E veniamo infine all’antipolitica. Della politica gli antipolitici denunciano la corruzione, l’occupazione indebita del potere, le forme oligarchiche, ma non si sognano di contraddire questa logica, perchè anzi la loro furibonda crociata vive di questa logica con cui fare finalmente giustizia per prendersi finalmente il legittimo e derubato potere, naturalmente per conto dei cittadini vessati di cui si sentono naturaliter gli unici rappresentanti. Per poi di questa logica anche morire, come si è visto in non pochi comuni dove sono stati sostituiti alla prima tornata ( da noi a Mira per esempio).

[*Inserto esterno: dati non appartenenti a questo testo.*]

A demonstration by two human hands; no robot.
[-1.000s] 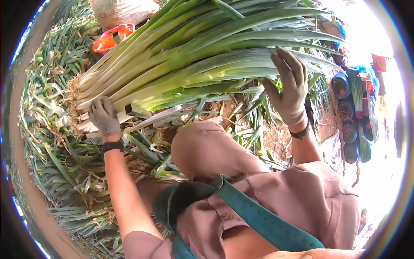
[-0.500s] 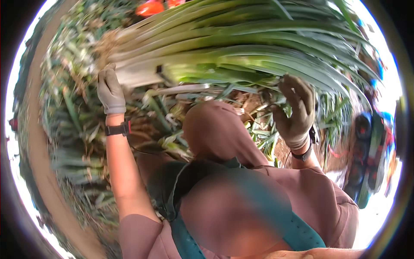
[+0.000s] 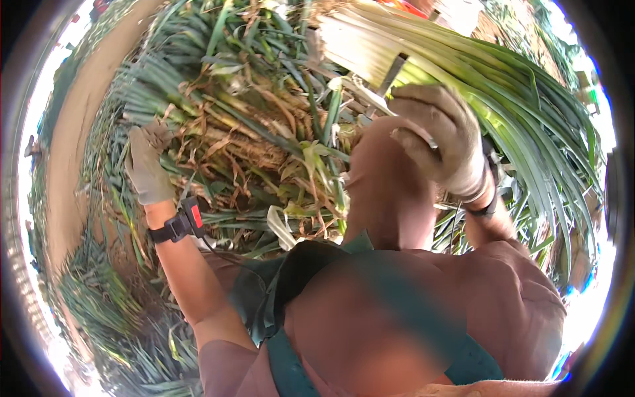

La conclusione su cui riflettere non ha sbocchi, per il momento. Perché a chi paternalisticamente ti ricorda, battendoti una mano sulla spalla“ è la politica, bellezza” dovresti a questo punto ribattere “no caro mio, è la democrazia, bellezza”. C’è poco da dire, perché quando in epoca predemocratica il castello era tenuto per decenni sempre dallo stesso sovrano non c’erano gli assedi e la politica aveva tutto il tempo di mettere in campo i suoi progetti, buoni e cattivi. Gli assedi li facevano semmai i nemici esterni e quelli non mancavano mandando in crisi la politica del fare da un altro punto di vista ( in guerra permanente ugualmente non si combina granchè). Ma l’impotenza della democrazia sta comunque in questa sua dinamica interna basata sull’alternanza e sorvolo sulle lentezze che si è data circondandosi di pesi e contrappesi e di diritti di veto, dal più alto e istituzionale al più basso di strada, dove il diritto e le libertà civile, di parola e di protesta, si traducono nella libertà di istituire comitati e comitatini di borgo o di quartiere che si mettono di traverso finanche al completamento di un ospedale per salvare tre pioppi.
Si può avere l’impressione che qui io voglia mettere in discussione quindi, più che la politica, la democrazia in sé stessa e i diritti civili; ma non è così perché, se anche avessi questa intenzione folle, so altrettanto bene che, al di là del valore in sé che evidentemente esiste, la modernità della democrazia semplicemente non può farne a meno e una vita civile senza istituzioni democraticamente elette semplicemente non reggerebbe.
Desidero per un momento però mettere chi legge di fronte alla contraddizione di una formula storicamente recente, il “potere del popolo e della gente”, che si è strutturata in un sistema agonistico-competitivo da una parte e di mille voci in capitolo dall’altra (non necessariamente intrinsechi alla democrazia per forza questi sistemi, si ammetterà) in grado di rendere pesantemente inefficiente e fallimentare l’azione della politica. Tant’è che qualche volta si può favoleggiare con nostalgia di un sovrano illuminato che decide da solo cose buone, mantenendo per altro i diritti civili, dal momento che democrazia da una parte e diritti e libertà civili dall’altra non sono la stessa cosa ( semmai la democrazia è uno dei diritti civili). Nella storia è accaduto qualche volta: nella seconda metà dell‘800 in Giappone un imperatore illuminato, Mutsuhito, da solo e da sovrano assoluto insediatosi a soli 15 anni, ha abolito nientemeno che il feudalesimo, operato una rivoluzione industriale e fatto tutte le riforme che la modernità di allora richiedeva. C’è da meditare.